Happy Birthdead 2 You de Christopher Landon – Critique

Alors que Tree pensait s’être définitivement débarrassée de celle qui voulait sa mort et qu’elle file le parfait amour avec Carter, elle se retrouve projetée dans une dimension parallèle à notre monde. Elle doit désormais affronter des fantômes de son passé et de nouveaux ennemis…

Malgré son concept casse gueule et son côté slasher gentillet, Happy Birthdead était une bonne surprise à sa sortie. On ne peut pas en dire autant de cette suite, qui bien qu’elle pousse le délire des boucles temporelles encore plus loin, n’arrive pas à la cheville de son prédécesseur. Peut-être sommes nous dans une dimension parallèle où Happy Birthdead 2 You est un mauvais film?

Alors que le premier se concentrait uniquement sur le personnage de Tree (Jessica Rothe toujours aussi impeccable au passage), ce sequel introduit de nouveaux personnages à peine creusés, des bouches trous qui ne servent que d’excuse pour une suite finalement pas nécessaire. Le pire reste l’intérêt amoureux au coeur de l’intrigue, histoire de coeur dont nous n’avons également rien à cirer.

Happy Birthdead 2 You est en ça très artificiel, les personnages secondaires n’ont pour la plus part pas de personnalité marquante et les scènes s’enchaînent sans grandes convictions. Reste l’histoire autour de Tree et de sa mère, ici revenue à la vie dans une dimension parallèle, qui arrive à être touchante, même si ça n’a, encore une fois, pas grand intérêt. De ce point de vue, le premier film était intéressant car plus ouvert à l’interprétation, notamment l’importance de la relation mère/fille dans cette boucle temporelle.
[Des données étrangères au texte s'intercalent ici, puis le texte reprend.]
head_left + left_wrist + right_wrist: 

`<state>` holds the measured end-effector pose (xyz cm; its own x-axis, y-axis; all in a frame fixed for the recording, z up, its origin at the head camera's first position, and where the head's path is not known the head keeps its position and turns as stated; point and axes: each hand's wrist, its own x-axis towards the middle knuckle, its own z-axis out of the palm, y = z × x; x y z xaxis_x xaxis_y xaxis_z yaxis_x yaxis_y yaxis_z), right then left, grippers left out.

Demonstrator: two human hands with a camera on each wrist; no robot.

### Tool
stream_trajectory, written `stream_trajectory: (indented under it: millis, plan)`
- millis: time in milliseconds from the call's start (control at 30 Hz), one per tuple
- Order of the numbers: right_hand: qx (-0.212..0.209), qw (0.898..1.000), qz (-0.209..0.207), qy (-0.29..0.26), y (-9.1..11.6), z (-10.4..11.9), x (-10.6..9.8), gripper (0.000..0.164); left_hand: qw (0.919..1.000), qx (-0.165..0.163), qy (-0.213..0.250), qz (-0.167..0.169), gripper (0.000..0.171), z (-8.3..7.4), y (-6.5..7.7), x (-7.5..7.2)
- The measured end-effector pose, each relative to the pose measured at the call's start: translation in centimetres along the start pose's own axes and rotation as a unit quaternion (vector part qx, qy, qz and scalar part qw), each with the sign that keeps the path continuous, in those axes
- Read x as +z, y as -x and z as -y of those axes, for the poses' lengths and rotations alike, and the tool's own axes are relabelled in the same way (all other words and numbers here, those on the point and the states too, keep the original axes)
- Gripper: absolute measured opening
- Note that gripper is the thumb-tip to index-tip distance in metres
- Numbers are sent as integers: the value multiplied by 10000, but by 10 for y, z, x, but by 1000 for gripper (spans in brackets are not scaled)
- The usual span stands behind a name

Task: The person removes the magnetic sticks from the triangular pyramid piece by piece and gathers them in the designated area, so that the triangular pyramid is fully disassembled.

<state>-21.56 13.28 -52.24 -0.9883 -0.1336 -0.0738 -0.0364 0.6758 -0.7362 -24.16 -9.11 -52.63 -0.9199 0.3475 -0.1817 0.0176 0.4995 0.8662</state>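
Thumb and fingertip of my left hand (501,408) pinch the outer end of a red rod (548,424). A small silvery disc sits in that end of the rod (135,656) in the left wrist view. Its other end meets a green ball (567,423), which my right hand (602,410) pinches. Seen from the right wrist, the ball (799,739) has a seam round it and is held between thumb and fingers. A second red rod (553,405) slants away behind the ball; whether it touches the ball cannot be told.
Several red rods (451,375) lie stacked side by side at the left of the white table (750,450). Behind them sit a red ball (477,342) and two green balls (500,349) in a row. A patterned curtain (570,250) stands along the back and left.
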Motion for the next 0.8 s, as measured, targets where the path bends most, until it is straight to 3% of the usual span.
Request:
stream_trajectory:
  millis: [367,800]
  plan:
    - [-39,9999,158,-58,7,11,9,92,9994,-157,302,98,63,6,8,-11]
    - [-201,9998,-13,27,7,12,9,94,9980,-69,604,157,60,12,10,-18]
Ciao l’horreur, bonjour le n’importe nawak et la rom-com insipide. Happy Birthdead 2 You troque l’ambiance slasher/teen movie un peu culotté pour l’ambiance comédie romantique dorée de science fiction pauvre, de sketchs visuels et scénaristiques devant lesquels on hésite entre le facepalm ou le rire gêné. Le cliché de la française certifiée Amélie Poulain avec son béret, les classiques The Flower Duet et Carmina Burana sur une scène au ralenti (on vous en passe et des meilleures)Christopher Landon l’a fait. En 2019.

Les ressorts “humoristiques” sortis de nulle part renforcent cette impression de film impersonnel. Nous sommes typiquement devant le syndrome d’une suite qui s’engouffre dans son concept et croit que le fun à gogo assure un bon divertissement, sans se donner la peine de pondre une histoire qui tienne debout.

2

Conclusion

Sequel de la déception où les scènes sans grands intérêts s’enchaînent au détriment d’un vrai scénario.